En contraste, a finales de los 80 los economistas crearon mercados eléctricos en Reino Unido y la Unión Europa, reemplazando los monopolios estatales. Este experimento se extendió a Oceanía y Estados Unidos. En general, ello ha salido bastante bien, ajustando enormemente las ideas centrales iniciales durante los siguientes 30 años (mercados “supremamente imperfectos” con dificultades de lograr que los precios se acerquen a costos marginales). En esos países se cuenta con una base de economistas de la energía independientes que, complementados con economistas de otras industrias, desarrollaron nuevo conocimiento de economía y regulación energética - también contribuyeron ingenieros y científicos de las decisiones, que entienden los fundamentos. Latino América, exceptuando Colombia, preservó parte importante del esquema de antaño (despacho basado en costos), pero adoptó muchos elementos de los mercados de los países industrializados (e.g. privatización de activos). Los resultados, muy desiguales, y no sobresalientes.
Ahora bien, desde 2015, el mundo se ha movido hacia una transición eléctrica rapidísima y Latinoamérica, después de un comienzo lento, ha tomado ritmo. Colombia va a la saga y con problemas de aprendizaje en medio de faltantes eléctricos. Nos volvemos a equivocar, cuando ella podría salvarnos de muchos pecados.

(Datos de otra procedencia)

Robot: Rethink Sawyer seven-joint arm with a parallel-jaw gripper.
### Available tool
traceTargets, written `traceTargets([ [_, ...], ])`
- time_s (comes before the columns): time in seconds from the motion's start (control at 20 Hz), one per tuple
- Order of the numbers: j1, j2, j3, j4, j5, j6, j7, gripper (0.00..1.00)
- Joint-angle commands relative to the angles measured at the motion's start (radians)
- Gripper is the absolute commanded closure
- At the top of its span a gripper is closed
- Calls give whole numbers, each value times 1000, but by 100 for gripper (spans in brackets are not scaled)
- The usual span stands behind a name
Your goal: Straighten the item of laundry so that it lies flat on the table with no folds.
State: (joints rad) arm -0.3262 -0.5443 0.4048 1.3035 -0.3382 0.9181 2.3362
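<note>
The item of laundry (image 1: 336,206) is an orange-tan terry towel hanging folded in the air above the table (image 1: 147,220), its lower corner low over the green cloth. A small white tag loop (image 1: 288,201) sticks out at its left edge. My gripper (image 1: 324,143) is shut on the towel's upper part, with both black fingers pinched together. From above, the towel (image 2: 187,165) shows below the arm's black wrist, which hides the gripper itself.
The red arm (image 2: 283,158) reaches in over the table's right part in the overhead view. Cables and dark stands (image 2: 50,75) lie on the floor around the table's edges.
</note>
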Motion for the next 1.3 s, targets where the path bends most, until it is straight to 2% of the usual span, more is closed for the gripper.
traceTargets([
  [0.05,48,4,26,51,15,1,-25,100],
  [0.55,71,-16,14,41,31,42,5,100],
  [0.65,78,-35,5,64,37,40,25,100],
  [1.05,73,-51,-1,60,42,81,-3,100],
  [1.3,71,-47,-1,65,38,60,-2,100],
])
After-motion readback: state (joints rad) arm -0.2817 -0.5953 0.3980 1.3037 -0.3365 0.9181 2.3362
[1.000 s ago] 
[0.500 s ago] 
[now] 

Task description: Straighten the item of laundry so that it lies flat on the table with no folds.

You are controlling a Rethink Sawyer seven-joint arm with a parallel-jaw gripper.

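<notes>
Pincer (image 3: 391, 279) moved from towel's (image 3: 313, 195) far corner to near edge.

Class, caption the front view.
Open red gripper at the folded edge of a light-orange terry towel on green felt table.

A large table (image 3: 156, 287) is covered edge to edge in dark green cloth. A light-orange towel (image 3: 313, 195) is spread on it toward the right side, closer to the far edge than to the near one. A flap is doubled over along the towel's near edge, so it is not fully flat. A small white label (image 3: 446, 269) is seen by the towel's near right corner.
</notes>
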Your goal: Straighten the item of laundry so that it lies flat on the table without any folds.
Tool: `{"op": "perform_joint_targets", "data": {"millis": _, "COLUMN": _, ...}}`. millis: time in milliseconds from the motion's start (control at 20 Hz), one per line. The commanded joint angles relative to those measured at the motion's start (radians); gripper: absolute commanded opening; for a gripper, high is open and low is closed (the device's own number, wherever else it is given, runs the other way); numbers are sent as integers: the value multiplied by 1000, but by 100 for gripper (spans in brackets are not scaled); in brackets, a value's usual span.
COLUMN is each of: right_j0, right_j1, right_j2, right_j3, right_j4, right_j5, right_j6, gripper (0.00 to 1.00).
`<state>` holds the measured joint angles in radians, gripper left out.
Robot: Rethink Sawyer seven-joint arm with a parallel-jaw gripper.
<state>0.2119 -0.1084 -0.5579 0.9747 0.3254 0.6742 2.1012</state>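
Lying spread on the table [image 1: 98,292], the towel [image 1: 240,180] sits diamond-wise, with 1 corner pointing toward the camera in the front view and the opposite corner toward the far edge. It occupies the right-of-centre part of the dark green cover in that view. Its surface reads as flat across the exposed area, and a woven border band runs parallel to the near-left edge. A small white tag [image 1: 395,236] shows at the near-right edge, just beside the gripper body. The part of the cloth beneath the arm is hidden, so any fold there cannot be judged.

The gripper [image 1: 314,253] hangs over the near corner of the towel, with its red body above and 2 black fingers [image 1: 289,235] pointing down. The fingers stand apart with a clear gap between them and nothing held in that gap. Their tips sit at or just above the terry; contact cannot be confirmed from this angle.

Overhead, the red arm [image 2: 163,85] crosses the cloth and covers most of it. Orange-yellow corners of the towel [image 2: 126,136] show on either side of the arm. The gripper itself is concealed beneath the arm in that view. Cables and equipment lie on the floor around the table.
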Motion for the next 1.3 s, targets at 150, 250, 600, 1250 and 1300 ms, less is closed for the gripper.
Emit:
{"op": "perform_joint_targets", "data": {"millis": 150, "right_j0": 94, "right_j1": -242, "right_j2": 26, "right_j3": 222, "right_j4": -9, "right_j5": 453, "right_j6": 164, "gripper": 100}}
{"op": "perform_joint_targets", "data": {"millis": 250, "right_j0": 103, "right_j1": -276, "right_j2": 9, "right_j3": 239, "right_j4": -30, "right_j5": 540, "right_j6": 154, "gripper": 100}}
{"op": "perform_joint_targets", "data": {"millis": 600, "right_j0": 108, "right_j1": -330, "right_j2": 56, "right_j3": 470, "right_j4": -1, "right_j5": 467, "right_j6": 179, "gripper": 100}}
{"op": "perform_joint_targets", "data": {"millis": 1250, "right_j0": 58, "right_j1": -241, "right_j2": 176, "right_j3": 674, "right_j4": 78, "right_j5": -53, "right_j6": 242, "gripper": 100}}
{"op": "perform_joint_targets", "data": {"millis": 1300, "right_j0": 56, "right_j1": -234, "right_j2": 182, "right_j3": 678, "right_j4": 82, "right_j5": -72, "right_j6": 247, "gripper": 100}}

Todos, menos Colombia, reconocen que la transición eléctrica ya no es solo un tema ambiental, sino uno de tecnologías baratas que nos favorecen enormemente y, por eso, todos han avanzado más que nosotros. Los últimos dos gobiernos de Colombia no entendieron el contexto de la Ley 143 ni como dentro de ella abordar la transición energética, que tiene otros propósitos y requiere instrumentos diferentes. Es por lo que han dejado estrechar el margen de energía firme para los próximos años a 2,5%, 1% y -2%. ¿Esto quiere decir, entonces, que estamos condenados al apagón? ¡No! ¡Pero como no se entiende la gravedad, me temo que sí! Y, la culpa, recaerá merecidamente en este gobierno.
Si bien el gobierno Petro acertó con destrabar Colectora, ahora debe tener eólica operando el año próximo; también avanzó con comunidades energéticas y una subasta de energía que salió bien, pero esto es insuficiente por el estado de las cosas. Las opciones para enfrentar sequías son conocidas, obvias y rápidas (pero requieren de mucho trabajo): subastas de contratos de renovables, techos solares y baterías. El asunto no se resuelve con discursos, sino trabajando con las comunidades, los gremios y la academia para evitar la catástrofe.